# Vigenère Cipher Implementation and Cryptanalysis
## Gabe DiMartino

This notebook implements a Vigenère cipher with an extended alphabet (A-Z plus space), demonstrates frequency analysis-based cryptanalysis using chi-squared statistics, and documents the process of breaking a 3-character key cipher. To run the full system please ensure that utils.py is also available.

## Setup and Constants

In [10]:
!pip install requests -q

In [11]:
from collections import Counter
import itertools
import re

from utils import add_space_and_rebalance, download_dictionary, search_google_books

# Define the alphabet including space character
ALPHABET = "ABCDEFGHIJKLMNOPQRSTUVWXYZ "
CHAR_TO_NUM = {char: i for i, char in enumerate(ALPHABET)}
NUM_TO_CHAR = list(ALPHABET)
ALPHABET_SIZE = len(ALPHABET)

# Expected English letter frequencies from Cornell Mathematics
# Source: https://pi.math.cornell.edu/~mec/2003-2004/cryptography/subs/frequencies.html
# Space frequency (absent from the Cornell data)  is estimated to be arount double that of 'E', 
# which altered the original distribution.

CORNELL_ORIGINAL = {
    'E': 0.1270, 'T': 0.0906, 'A': 0.0817, 'O': 0.0751, 'I': 0.0697,
    'N': 0.0675, 'S': 0.0633, 'H': 0.0609, 'R': 0.0599, 'D': 0.0425,
    'L': 0.0403, 'C': 0.0278, 'U': 0.0276, 'M': 0.0241, 'W': 0.0236,
    'F': 0.0223, 'G': 0.0202, 'Y': 0.0197, 'P': 0.0193, 'B': 0.0149,
    'V': 0.0098, 'K': 0.0077, 'J': 0.0015, 'X': 0.0015, 'Q': 0.0010, 
    'Z': 0.0007
}

EXPECTED_FREQ = add_space_and_rebalance(CORNELL_ORIGINAL)

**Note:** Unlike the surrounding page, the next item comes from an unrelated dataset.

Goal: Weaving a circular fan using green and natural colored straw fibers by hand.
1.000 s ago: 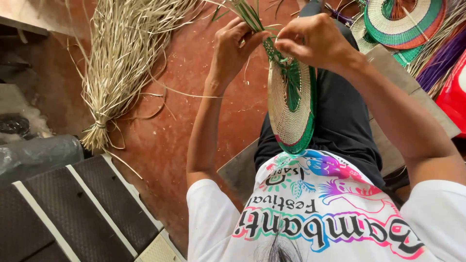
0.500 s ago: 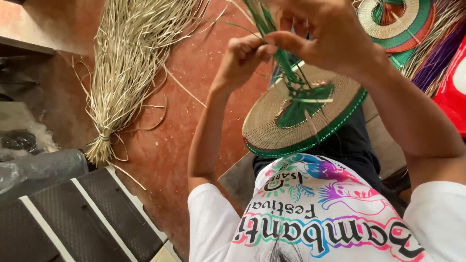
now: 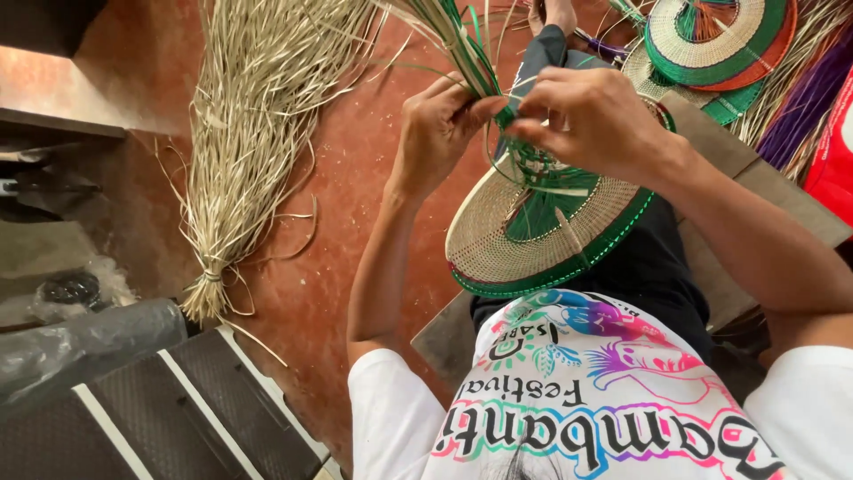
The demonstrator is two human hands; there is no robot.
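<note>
- A big tied bundle of pale dry straw [image 3: 249,151] lies on the red floor [image 3: 373,204], close enough to draw from
- The half-woven round fan [image 3: 533,240], tan with a green rim, rests on the person's lap, tilted up toward the hands
- Finished fans [image 3: 720,40] lie stacked at upper right
- The left hand [image 3: 435,133] is closed tight on the bunched green strands [image 3: 466,44], keeping them taut
- The right hand [image 3: 595,120] pinches a strand at the fan's centre

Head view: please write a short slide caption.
Both hands, left hand and right hand, pinch green strands above a half-woven round fan.
</note>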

# Convert to vector for chi-squared calculation
EXPECTED_VEC = [EXPECTED_FREQ.get(ch, 0.0) for ch in ALPHABET]

print(f"Alphabet size: {ALPHABET_SIZE}")
print(f"Expected frequency of 'E': {EXPECTED_FREQ['E']:.3f}")
print(f"Expected frequency of space: {EXPECTED_FREQ[' ']:.3f}")

Total frequency sum: 1.0000000000
Alphabet size: 27
Expected frequency of 'E': 0.095
Expected frequency of space: 0.254


## Part 1: Vigenère Cipher Functions

### Encryption and Decryption

In [12]:
def vigenere_encrypt(plaintext, key):
    """Encrypt plaintext using Vigenère cipher with given key."""
    key_nums = [CHAR_TO_NUM[ch] for ch in key]
    cipher_nums = []
    
    plain_nums = [CHAR_TO_NUM[ch] for ch in plaintext if ch in CHAR_TO_NUM]
    
    for i, p in enumerate(plain_nums):
        k = key_nums[i % len(key_nums)]
        cipher_nums.append((p + k) % ALPHABET_SIZE)
    
    return ''.join(NUM_TO_CHAR[n] for n in cipher_nums)

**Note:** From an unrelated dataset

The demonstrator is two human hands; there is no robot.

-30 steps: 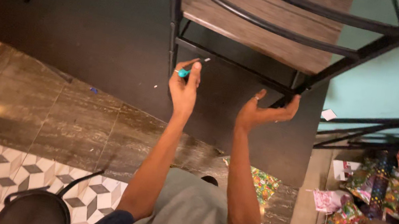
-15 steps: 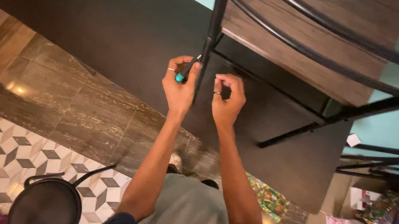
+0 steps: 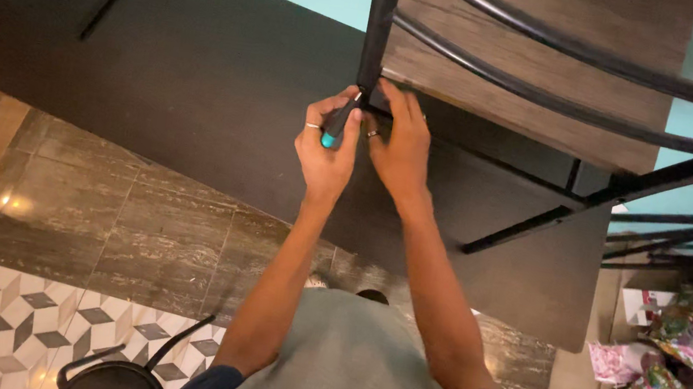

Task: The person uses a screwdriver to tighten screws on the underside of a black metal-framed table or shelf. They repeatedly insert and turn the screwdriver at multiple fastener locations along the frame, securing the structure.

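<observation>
Teal-and-black screwdriver (image 3: 337, 123): we hold it in our left hand (image 3: 328, 149), fingers curled fully closed round the handle, a ring showing on one of them. Its teal butt end sits below the knuckles, toward our wrist; its dark shaft runs up past the fingertips to the black metal post (image 3: 381, 19) of the shelf frame, where the tip meets the post at its lower end.

Our right hand (image 3: 399, 143): set just beside the left, touching the same joint. Its fingers (image 3: 397, 102) lie nearly straight and close together, pressed against the frame where the post meets the wood-grain shelf board (image 3: 528, 58); we cannot tell whether anything small is pinched beneath them.

Dark tabletop panel (image 3: 184, 63): lies flat behind both hands, beyond the fingertips.

Grey stone-look floor tiles (image 3: 109, 215): below our wrists.

Colourful patterned wrappers (image 3: 686, 351): well apart from the right hand, off to its outer side.
</observation>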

def vigenere_decrypt(ciphertext, key):
    """Decrypt ciphertext using Vigenère cipher with given key."""
    key_nums = [CHAR_TO_NUM[ch] for ch in key]
    plain_nums = []
    
    cipher_nums = [CHAR_TO_NUM[ch] for ch in ciphertext if ch in CHAR_TO_NUM]
    
    for i, c in enumerate(cipher_nums):
        k = key_nums[i % len(key_nums)]
        plain_nums.append((c - k) % ALPHABET_SIZE)
    
    return ''.join(NUM_TO_CHAR[n] for n in plain_nums)

# Test the implementation
test_plain = "HELLO WORLD"
test_key = "KEY"
encrypted = vigenere_encrypt(test_plain, test_key)
decrypted = vigenere_decrypt(encrypted, test_key)

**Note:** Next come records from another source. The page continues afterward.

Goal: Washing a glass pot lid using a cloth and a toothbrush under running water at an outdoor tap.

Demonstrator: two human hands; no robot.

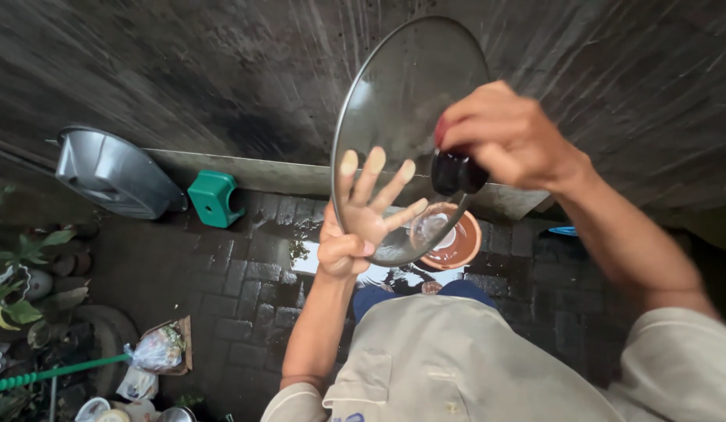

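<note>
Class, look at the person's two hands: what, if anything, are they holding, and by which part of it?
A glass pan lid. The right hand grips its dark knob; the left hand is spread flat against the glass, seen through it, near the lower rim.

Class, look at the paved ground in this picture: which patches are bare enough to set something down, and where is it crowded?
Bare, wet paving lies between the green stool, the bagged clutter and the left hand. It is crowded at the left by the plants, and under the glass lid around the brown bowl.
</note>
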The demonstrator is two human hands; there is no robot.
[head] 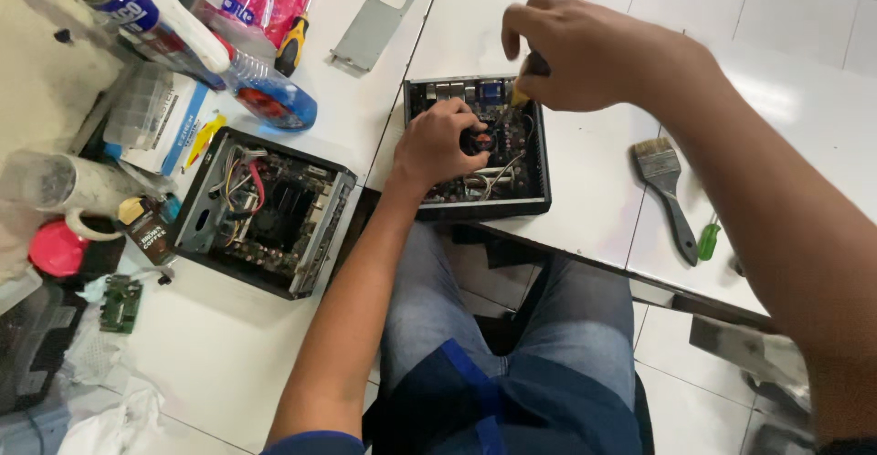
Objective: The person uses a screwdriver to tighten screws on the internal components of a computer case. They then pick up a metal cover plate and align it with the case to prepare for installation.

print(f"Original:  '{test_plain}'")
print(f"Key:       '{test_key}'")
print(f"Encrypted: '{encrypted}'")
print(f"Decrypted: '{decrypted}'")

Original:  'HELLO WORLD'
Key:       'KEY'
Encrypted: 'RIIVSXFSOVH'
Decrypted: 'HELLO WORLD'


## Part 2: Approach to Breaking the Three-Character Key Vigenère Cipher

### Overview

My approach to breaking this Vigenère cipher leverages the fact that a three-character key essentially creates three independent Caesar ciphers operating on different positions of the text. I will begin by splitting the ciphertext into three columns, where column 1 contains characters at positions 0, 3, 6, 9, and so on; column 2 contains characters at positions 1, 4, 7, 10; and column 3 contains characters at positions 2, 5, 8, 11. Since each column represents text encrypted with a single Caesar shift, I can perform frequency analysis on each column independently.

### Frequency Analysis Strategy

For each column, I will test all 27 possible shift values and calculate how closely the resulting letter frequency distribution matches expected English letter frequencies using the chi-squared statistic. I'm using an adjusted Cornell Mathematics frequency table as my reference for standard English letter distributions, which provides reliable percentages for each letter's occurrence in typical English text. 

The chi-squared statistic is calculated using the formula:

**χ² = Σ [(O_i - E_i)² / E_i]**

Where:
- **O_i** is the observed frequency of character i in the decrypted text
- **E_i** is the expected frequency of character i based on standard English
- The sum is taken over all 27 characters (A-Z plus space)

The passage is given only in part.